Tomorrow is Day 45. I'm almost half way done! That really is a good feeling. That is a feeling contrary to how a feel tonight as I've had my third straight night of fever-induced sleep. I felt better this morning and had gone without a fever so I went to work. About 3:00 it came back. Off I went to prompt care. It was there I sat for 2 hours! I think if a doctor makes you wait for that long then it should be a free visit. After one gag-causing swab of my poor throat it was determined that whatever I have is viral. So i got 4 pills that cost $15 and hopefully things will begin to improve.

Enough talk of sickness. Today as I was reading psalms I realized just how jovial the Psalmists are. I'm not an overly expressive person (and my wife definitely isn't) which makes my daughter very unique. It seems that she has very high highs and very low lows. Perhaps it just comes with being a toddler. As I read many of these Psalms they really convey a passionate joy felt by the privilege of worshiping God.

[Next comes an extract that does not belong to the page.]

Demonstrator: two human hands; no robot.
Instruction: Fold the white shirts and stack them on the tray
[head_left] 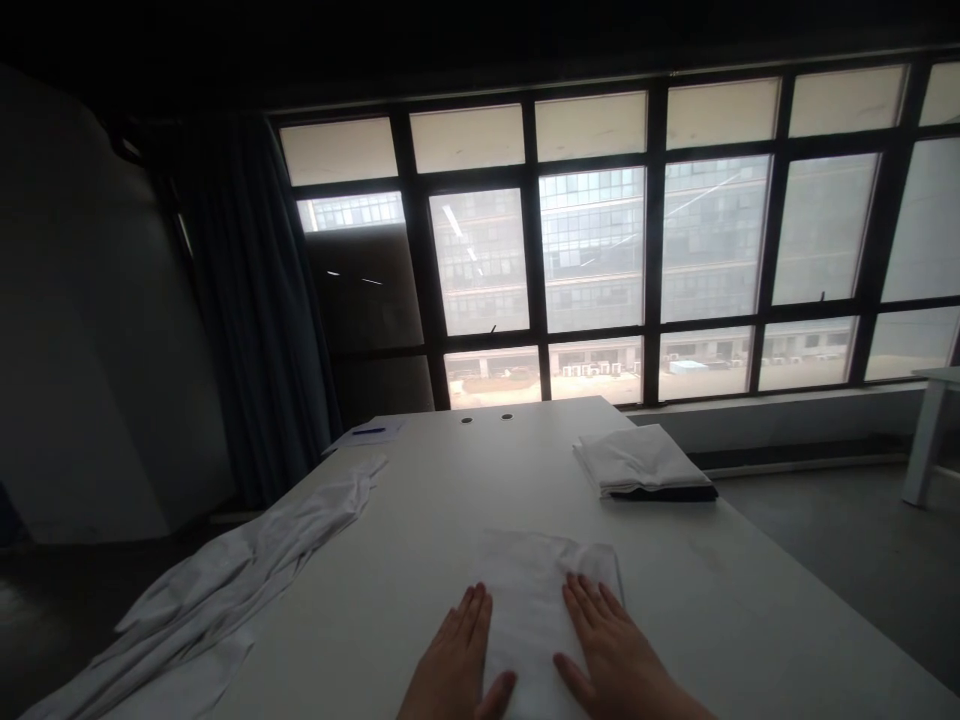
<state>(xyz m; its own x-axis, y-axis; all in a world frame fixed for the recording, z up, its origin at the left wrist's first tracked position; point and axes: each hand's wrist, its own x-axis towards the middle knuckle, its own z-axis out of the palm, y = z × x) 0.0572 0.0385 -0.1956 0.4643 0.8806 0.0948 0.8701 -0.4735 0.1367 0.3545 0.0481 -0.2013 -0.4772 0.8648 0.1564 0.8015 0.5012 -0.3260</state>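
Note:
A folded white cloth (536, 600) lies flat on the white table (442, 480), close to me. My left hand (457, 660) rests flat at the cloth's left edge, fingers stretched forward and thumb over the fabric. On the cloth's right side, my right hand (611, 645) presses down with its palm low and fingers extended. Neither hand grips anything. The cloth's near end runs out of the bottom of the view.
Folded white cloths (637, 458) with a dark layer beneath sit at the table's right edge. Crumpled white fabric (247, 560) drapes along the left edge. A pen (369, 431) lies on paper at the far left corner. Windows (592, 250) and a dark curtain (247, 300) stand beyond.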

This is a good reminder - especially this Sunday. I'll be extra concerned this week for a number of reasons - I'm playing guitar which isn't always pretty, it is Independence Day which means I will likely displease a large segment of our congregation (it's really unavoidable on this Sunday), and I haven't felt well which means I won't be as confident in singing.

What this Psalm reminds me of though is that none of that matters. I (and everyone else) should just be joyful to praise God. Oh, why can't we ever see it that way? Perhaps Satan instigates these petty objections???